> Task details
The entries below contain pictures. Retype everything except those pictures, exactly as given.

▬▬▬▬▬▬▬▬▬▬

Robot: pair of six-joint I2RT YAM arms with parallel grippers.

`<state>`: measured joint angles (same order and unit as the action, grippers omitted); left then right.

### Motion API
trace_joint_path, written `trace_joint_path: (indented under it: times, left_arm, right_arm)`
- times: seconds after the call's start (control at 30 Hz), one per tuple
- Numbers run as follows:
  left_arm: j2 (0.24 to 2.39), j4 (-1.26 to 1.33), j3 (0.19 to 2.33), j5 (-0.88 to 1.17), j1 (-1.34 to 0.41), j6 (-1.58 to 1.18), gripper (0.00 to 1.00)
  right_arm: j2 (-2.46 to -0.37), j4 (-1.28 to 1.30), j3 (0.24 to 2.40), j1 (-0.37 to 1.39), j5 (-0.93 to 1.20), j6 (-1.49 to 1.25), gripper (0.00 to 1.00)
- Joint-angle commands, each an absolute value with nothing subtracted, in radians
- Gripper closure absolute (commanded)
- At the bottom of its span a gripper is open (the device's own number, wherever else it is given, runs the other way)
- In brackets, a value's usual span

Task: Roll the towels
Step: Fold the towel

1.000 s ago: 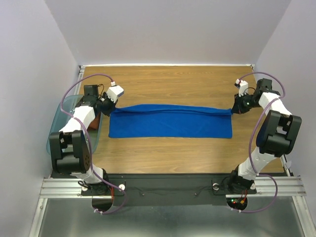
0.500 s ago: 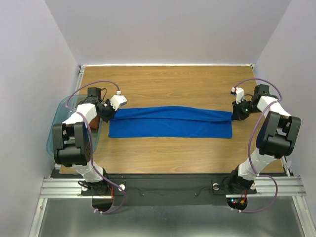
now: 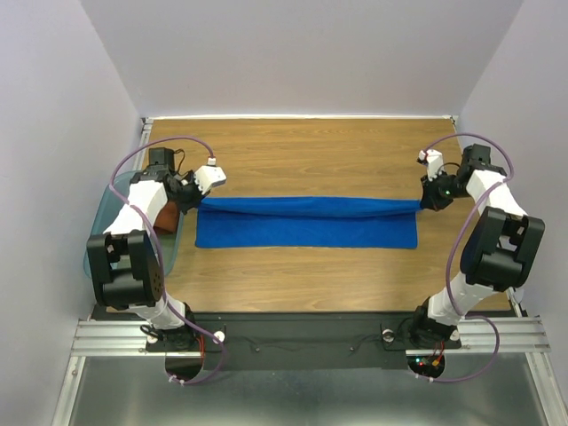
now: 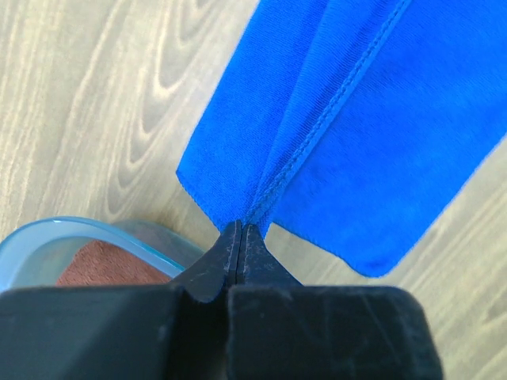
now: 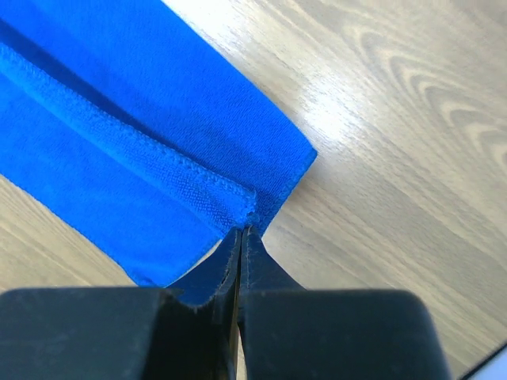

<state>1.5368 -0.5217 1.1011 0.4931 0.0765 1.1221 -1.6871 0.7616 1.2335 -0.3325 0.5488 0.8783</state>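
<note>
The blue towel lies stretched left to right across the middle of the wooden table, its far long edge folded over toward me. My left gripper is shut on the towel's far left corner. My right gripper is shut on the far right corner. Both pinched corners are lifted slightly off the wood, with the fold hanging between them. The rust-brown towel lies inside the teal bin, by the left arm.
The translucent teal bin hangs over the table's left edge under the left arm, its rim close below my left fingers. Bare wood stretches behind the towel to the back wall, and a strip lies in front of it.
Both grippers have carried the towel's far edge toward the near side, so the folded-over band has grown wider and the towel's visible footprint narrower. Both stay shut on the corners.
</note>
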Motion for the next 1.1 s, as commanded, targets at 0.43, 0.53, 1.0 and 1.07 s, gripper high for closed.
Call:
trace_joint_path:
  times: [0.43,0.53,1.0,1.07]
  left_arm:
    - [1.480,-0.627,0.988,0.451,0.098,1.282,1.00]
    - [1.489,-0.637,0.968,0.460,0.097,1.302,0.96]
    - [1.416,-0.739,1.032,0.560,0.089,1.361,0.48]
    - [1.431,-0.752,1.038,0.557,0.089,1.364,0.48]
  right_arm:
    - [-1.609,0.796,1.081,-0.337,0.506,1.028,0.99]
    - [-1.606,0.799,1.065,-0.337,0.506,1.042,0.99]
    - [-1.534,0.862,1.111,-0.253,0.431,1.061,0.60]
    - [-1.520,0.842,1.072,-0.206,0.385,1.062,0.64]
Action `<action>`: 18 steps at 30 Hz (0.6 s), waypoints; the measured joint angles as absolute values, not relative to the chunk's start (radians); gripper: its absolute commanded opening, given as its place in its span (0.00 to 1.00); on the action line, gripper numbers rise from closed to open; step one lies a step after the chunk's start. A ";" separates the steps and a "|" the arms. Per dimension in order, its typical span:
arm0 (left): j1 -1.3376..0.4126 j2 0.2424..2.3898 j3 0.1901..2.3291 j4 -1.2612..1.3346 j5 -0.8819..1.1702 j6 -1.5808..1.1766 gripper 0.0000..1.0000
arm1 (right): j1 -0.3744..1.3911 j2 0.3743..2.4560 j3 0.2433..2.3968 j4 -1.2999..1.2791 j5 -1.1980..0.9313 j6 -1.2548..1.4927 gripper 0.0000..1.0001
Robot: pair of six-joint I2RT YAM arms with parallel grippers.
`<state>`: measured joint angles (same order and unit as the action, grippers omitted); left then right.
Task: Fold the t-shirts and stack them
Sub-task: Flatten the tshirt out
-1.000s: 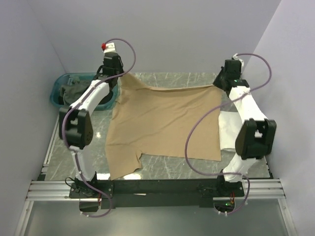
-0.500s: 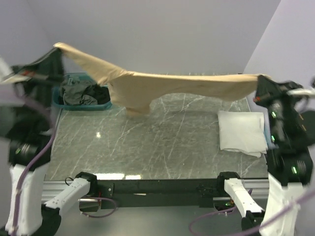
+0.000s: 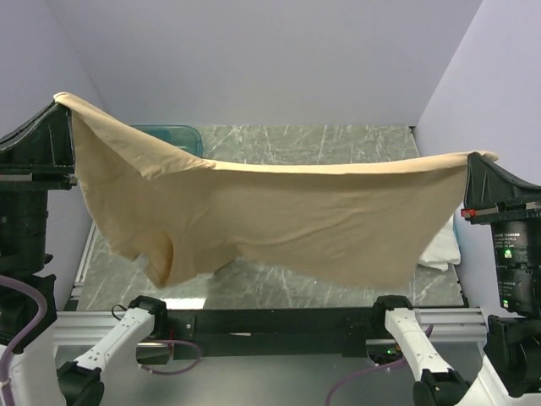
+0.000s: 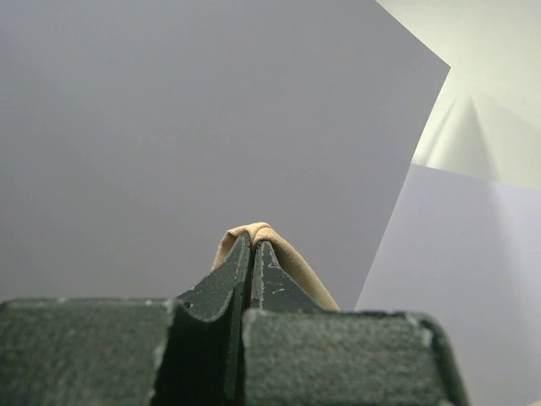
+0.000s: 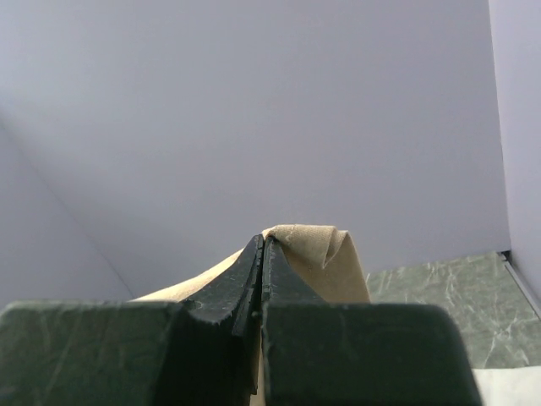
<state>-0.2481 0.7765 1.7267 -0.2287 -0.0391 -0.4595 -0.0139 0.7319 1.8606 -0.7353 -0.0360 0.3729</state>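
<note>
The tan t-shirt hangs spread in the air between my two grippers, high above the marble table. My left gripper is shut on one corner at the upper left; the cloth shows at its tips in the left wrist view. My right gripper is shut on the other corner at the right; the cloth shows folded over its tips in the right wrist view. A sleeve dangles at the lower left. A folded white t-shirt lies at the table's right, mostly hidden behind the tan one.
The teal plastic tub stands at the back left, mostly hidden by the hanging cloth. Purple-grey walls close in the back and both sides. The aluminium rail with the arm bases runs along the near edge.
Both grippers have raised the tan t-shirt off the table and drawn it toward the near edge. It now hangs as a wide sheet.
</note>
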 measured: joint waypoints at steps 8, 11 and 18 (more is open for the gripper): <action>-0.248 0.954 1.751 -0.177 -0.090 -0.430 0.01 | -0.014 0.825 1.770 -0.666 -0.035 0.345 0.00; -0.248 1.143 1.809 -0.164 -0.140 -0.410 0.01 | -0.014 0.937 1.742 -0.612 -0.030 0.332 0.00; -0.230 1.616 2.091 -0.273 -0.155 -0.401 0.01 | -0.020 1.226 1.769 -0.482 -0.009 0.286 0.00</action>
<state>-0.2298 1.6161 2.0914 -0.2729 -0.1551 -0.4007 -0.0204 1.2259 1.7691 -0.4820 -0.0090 0.2859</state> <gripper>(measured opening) 0.022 0.008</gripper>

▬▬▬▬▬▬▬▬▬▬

> Exercise solution
Robot: pair of six-joint I2RT YAM arms with parallel grippers.

`<state>`: measured joint angles (same order and unit as the action, grippers omitted); left then right.

### Motion API
trace_joint_path, written `trace_joint_path: (indented under it: times, left_arm, right_arm)`
- times: seconds after the call's start (control at 30 Hz), one per tuple
- Numbers run as follows:
  left_arm: j2 (0.24 to 2.39), j4 (-1.26 to 1.33), j3 (0.19 to 2.33), j5 (-0.88 to 1.17), j1 (-1.34 to 0.41), j6 (-1.58 to 1.18), gripper (0.00 to 1.00)
  right_arm: j2 (-2.46 to -0.37), j4 (-1.28 to 1.30), j3 (0.24 to 2.40), j1 (-0.37 to 1.39), j5 (-0.93 to 1.20), j6 (-1.49 to 1.25), gripper (0.00 to 1.00)
- Joint-angle commands, each an absolute value with nothing subtracted, in radians
- Gripper closure absolute (commanded)
- At the bottom of its span a gripper is open (the device's own number, wherever else it is given, runs the other way)
- In brackets, a value's usual span

Task: Roll the towels
Step: Fold the towel

1.000 s ago: 
0.500 s ago: 
now: 
now: 
now: 

<state>1.5368 -0.5217 1.1011 0.4931 0.0765 1.1221 -1.6871 0.7616 1.2335 -0.3325 0.5488 0.8783</state>
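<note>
The blue towel lies stretched left to right across the middle of the wooden table, its far long edge folded over toward me. My left gripper is shut on the towel's far left corner. My right gripper is shut on the far right corner. Both pinched corners are lifted slightly off the wood, with the fold hanging between them. The rust-brown towel lies inside the teal bin, by the left arm.
The translucent teal bin hangs over the table's left edge under the left arm, its rim close below my left fingers. Bare wood stretches behind the towel to the back wall, and a strip lies in front of it.
Both grippers have carried the towel's far edge toward the near side, so the folded-over band has grown wider and the towel's visible footprint narrower. Both stay shut on the corners.
</note>
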Motion for the next 1.1 s, as commanded, targets at 0.43, 0.53, 1.0 and 1.07 s, gripper high for closed.
Call:
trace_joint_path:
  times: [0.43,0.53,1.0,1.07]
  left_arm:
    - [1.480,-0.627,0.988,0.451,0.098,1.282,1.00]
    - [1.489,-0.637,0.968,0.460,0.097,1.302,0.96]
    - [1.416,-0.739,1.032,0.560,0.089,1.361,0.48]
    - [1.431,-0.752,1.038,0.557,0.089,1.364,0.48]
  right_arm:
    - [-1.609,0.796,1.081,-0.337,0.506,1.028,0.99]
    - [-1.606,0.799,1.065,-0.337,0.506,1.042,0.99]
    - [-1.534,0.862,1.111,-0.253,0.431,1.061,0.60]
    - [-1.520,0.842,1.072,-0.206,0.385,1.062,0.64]
Action `<action>`: 18 steps at 30 Hz (0.6 s), waypoints; the measured joint angles as absolute values, not relative to the chunk's start (radians); gripper: its absolute commanded opening, given as its place in its span (0.00 to 1.00); on the action line, gripper numbers rise from closed to open; step one lies a step after the chunk's start. A ";" separates the steps and a "|" the arms. Per dimension in order, its typical span:
arm0 (left): j1 -1.3376..0.4126 j2 0.2424..2.3898 j3 0.1901..2.3291 j4 -1.2612..1.3346 j5 -0.8819..1.1702 j6 -1.5808..1.1766 gripper 0.0000..1.0000
arm1 (right): j1 -0.3744..1.3911 j2 0.3743..2.4560 j3 0.2433..2.3968 j4 -1.2999..1.2791 j5 -1.1980..0.9313 j6 -1.2548..1.4927 gripper 0.0000..1.0001
Robot: pair of six-joint I2RT YAM arms with parallel grippers.
`<state>`: measured joint angles (same order and unit as the action, grippers omitted); left then right.
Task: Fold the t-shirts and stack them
Sub-task: Flatten the tshirt out
-1.000s: 
-0.500s: 
+0.000s: 
+0.000s: 
+0.000s: 
<state>-0.2481 0.7765 1.7267 -0.2287 -0.0391 -0.4595 -0.0139 0.7319 1.8606 -0.7353 -0.0360 0.3729</state>
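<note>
The tan t-shirt hangs spread in the air between my two grippers, high above the marble table. My left gripper is shut on one corner at the upper left; the cloth shows at its tips in the left wrist view. My right gripper is shut on the other corner at the right; the cloth shows folded over its tips in the right wrist view. A sleeve dangles at the lower left. A folded white t-shirt lies at the table's right, mostly hidden behind the tan one.
The teal plastic tub stands at the back left, mostly hidden by the hanging cloth. Purple-grey walls close in the back and both sides. The aluminium rail with the arm bases runs along the near edge.
Both grippers have raised the tan t-shirt off the table and drawn it toward the near edge. It now hangs as a wide sheet.
</note>
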 measured: joint waypoints at steps 8, 11 and 18 (more is open for the gripper): <action>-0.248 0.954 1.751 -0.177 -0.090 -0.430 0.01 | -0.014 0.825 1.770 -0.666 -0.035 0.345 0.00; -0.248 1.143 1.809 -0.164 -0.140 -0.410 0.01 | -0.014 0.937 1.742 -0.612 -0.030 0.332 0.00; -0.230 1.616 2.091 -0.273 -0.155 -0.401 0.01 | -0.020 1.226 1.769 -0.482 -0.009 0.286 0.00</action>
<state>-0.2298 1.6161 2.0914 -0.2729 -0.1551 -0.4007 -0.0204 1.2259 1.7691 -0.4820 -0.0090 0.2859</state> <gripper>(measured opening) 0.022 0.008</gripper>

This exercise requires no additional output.